What the task requires: Every line of the data needs to be returned exactly.

Data listing:
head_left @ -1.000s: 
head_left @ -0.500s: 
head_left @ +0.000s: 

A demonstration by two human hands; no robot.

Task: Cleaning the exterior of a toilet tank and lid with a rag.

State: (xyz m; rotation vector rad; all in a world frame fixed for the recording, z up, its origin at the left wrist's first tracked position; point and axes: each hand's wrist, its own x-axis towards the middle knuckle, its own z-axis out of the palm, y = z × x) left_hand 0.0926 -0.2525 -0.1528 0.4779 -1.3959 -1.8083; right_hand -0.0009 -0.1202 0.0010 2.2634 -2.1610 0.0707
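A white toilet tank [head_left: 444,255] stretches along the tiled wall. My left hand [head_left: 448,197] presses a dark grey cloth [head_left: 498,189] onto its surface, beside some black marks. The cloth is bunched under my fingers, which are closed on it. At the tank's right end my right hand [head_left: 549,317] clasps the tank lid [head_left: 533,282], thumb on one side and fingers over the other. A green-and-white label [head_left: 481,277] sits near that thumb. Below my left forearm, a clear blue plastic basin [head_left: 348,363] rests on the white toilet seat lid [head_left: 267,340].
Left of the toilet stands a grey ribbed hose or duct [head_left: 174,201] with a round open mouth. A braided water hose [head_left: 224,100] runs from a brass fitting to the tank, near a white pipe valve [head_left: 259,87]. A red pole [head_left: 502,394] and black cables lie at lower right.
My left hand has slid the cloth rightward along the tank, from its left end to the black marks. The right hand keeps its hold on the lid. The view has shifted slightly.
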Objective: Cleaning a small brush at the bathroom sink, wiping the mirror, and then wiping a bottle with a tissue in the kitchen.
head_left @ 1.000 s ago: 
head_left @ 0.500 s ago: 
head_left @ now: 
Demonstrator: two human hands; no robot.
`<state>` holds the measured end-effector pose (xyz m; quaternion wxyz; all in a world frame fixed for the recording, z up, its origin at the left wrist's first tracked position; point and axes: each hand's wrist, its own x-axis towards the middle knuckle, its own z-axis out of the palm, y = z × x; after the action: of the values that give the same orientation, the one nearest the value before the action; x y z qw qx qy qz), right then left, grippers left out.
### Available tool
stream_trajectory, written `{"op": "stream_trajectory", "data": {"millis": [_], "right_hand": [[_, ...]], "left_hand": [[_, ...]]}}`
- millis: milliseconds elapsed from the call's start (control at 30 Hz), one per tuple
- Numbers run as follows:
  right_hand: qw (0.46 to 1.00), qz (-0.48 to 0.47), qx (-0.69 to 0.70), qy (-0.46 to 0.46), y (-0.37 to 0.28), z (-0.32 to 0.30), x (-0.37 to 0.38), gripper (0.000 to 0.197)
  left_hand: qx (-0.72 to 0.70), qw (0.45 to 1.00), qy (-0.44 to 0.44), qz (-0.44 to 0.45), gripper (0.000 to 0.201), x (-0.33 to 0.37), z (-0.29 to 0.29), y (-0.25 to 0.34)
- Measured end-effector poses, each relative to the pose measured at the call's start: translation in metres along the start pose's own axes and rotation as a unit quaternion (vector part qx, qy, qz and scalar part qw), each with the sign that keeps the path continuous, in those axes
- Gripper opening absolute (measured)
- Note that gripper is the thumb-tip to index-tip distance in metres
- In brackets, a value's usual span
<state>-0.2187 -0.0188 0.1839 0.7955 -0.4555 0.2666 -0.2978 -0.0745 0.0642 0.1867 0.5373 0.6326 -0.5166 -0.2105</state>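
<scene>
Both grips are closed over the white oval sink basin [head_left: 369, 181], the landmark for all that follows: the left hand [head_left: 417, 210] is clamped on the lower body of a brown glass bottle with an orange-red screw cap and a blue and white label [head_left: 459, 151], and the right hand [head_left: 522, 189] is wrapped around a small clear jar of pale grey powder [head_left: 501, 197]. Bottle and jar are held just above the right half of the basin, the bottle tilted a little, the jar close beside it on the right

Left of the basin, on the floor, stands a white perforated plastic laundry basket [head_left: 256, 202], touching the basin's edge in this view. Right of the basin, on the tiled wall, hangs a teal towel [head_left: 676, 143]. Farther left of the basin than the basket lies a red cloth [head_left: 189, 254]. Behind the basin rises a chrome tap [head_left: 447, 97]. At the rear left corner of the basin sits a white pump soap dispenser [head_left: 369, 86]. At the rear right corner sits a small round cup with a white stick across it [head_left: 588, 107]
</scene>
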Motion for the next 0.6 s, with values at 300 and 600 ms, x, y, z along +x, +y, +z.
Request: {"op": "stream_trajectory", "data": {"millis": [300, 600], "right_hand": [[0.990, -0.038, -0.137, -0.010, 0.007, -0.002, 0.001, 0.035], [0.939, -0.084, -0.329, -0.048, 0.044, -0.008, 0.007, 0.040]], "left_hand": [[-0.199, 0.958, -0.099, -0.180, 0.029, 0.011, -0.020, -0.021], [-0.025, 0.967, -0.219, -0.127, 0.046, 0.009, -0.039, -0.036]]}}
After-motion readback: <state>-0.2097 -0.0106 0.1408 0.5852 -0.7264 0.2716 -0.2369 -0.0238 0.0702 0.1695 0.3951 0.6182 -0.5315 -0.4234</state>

Answer to this task:
head_left @ -1.000s: 
head_left @ -0.500s: 
head_left @ +0.000s: 

A demonstration by two human hands; no robot.

Task: Cleaning the exterior of a toilet tank and lid with a rag.

State: (xyz m; rotation vector rad; all in a world frame fixed for the recording, z up, its origin at the left wrist's first tracked position; point and axes: each hand's wrist, its own x-axis towards the middle knuckle, its own z-axis out of the palm, y = z × x) left_hand 0.0926 -0.2525 -0.1528 0.4779 -1.3959 -1.8083; right_hand -0.0009 -0.1202 0.0010 2.2634 -2.1610 0.0707
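A white toilet tank [head_left: 444,255] stretches along the tiled wall. My left hand [head_left: 448,197] presses a dark grey cloth [head_left: 498,189] onto its surface, beside some black marks. The cloth is bunched under my fingers, which are closed on it. At the tank's right end my right hand [head_left: 549,317] clasps the tank lid [head_left: 533,282], thumb on one side and fingers over the other. A green-and-white label [head_left: 481,277] sits near that thumb. Below my left forearm, a clear blue plastic basin [head_left: 348,363] rests on the white toilet seat lid [head_left: 267,340].
Left of the toilet stands a grey ribbed hose or duct [head_left: 174,201] with a round open mouth. A braided water hose [head_left: 224,100] runs from a brass fitting to the tank, near a white pipe valve [head_left: 259,87]. A red pole [head_left: 502,394] and black cables lie at lower right.
My left hand has slid the cloth rightward along the tank, from its left end to the black marks. The right hand keeps its hold on the lid. The view has shifted slightly.
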Objective: Cleaning a small brush at the bathroom sink, wiping the mirror, and then wiping a bottle with a tissue in the kitchen.
head_left @ 1.000 s ago: 
head_left @ 0.500 s ago: 
head_left @ now: 
Demonstrator: two human hands; no robot.
`<state>` holds the measured end-effector pose (xyz m; quaternion wxyz; all in a world frame fixed for the recording, z up, its origin at the left wrist's first tracked position; point and axes: each hand's wrist, its own x-axis towards the middle knuckle, its own z-axis out of the palm, y = z × x; after the action: of the values that give the same orientation, the one nearest the value before the action; x y z qw qx qy qz), right then left, grippers left out.
### Available tool
stream_trajectory, written `{"op": "stream_trajectory", "data": {"millis": [_], "right_hand": [[_, ...]], "left_hand": [[_, ...]]}}`
- millis: milliseconds elapsed from the call's start (control at 30 Hz), one per tuple
- Numbers run as follows:
  right_hand: qw (0.46 to 1.00), qz (-0.48 to 0.47), qx (-0.69 to 0.70), qy (-0.46 to 0.46), y (-0.37 to 0.28), z (-0.32 to 0.30), x (-0.37 to 0.38), gripper (0.000 to 0.197)
  left_hand: qx (-0.72 to 0.70), qw (0.45 to 1.00), qy (-0.44 to 0.44), qz (-0.44 to 0.45), gripper (0.000 to 0.201), x (-0.33 to 0.37), z (-0.29 to 0.29), y (-0.25 to 0.34)
- Measured end-effector poses, each relative to the pose measured at the call's start: translation in metres along the start pose's own axes and rotation as a unit quaternion (vector part qx, qy, qz and scalar part qw), each with the sign that keeps the path continuous, in those axes
- Gripper opening absolute (measured)
- Note that gripper is the thumb-tip to index-tip distance in metres
- In brackets, a value's usual span
<state>-0.2187 -0.0188 0.1839 0.7955 -0.4555 0.2666 -0.2978 -0.0745 0.0642 0.1867 0.5373 0.6326 -0.5166 -0.2105</state>
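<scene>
Both grips are closed over the white oval sink basin [head_left: 369, 181], the landmark for all that follows: the left hand [head_left: 417, 210] is clamped on the lower body of a brown glass bottle with an orange-red screw cap and a blue and white label [head_left: 459, 151], and the right hand [head_left: 522, 189] is wrapped around a small clear jar of pale grey powder [head_left: 501, 197]. Bottle and jar are held just above the right half of the basin, the bottle tilted a little, the jar close beside it on the right

Left of the basin, on the floor, stands a white perforated plastic laundry basket [head_left: 256, 202], touching the basin's edge in this view. Right of the basin, on the tiled wall, hangs a teal towel [head_left: 676, 143]. Farther left of the basin than the basket lies a red cloth [head_left: 189, 254]. Behind the basin rises a chrome tap [head_left: 447, 97]. At the rear left corner of the basin sits a white pump soap dispenser [head_left: 369, 86]. At the rear right corner sits a small round cup with a white stick across it [head_left: 588, 107]
</scene>
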Motion for the next 0.6 s, with values at 300 and 600 ms, x, y, z along +x, +y, +z.
Request: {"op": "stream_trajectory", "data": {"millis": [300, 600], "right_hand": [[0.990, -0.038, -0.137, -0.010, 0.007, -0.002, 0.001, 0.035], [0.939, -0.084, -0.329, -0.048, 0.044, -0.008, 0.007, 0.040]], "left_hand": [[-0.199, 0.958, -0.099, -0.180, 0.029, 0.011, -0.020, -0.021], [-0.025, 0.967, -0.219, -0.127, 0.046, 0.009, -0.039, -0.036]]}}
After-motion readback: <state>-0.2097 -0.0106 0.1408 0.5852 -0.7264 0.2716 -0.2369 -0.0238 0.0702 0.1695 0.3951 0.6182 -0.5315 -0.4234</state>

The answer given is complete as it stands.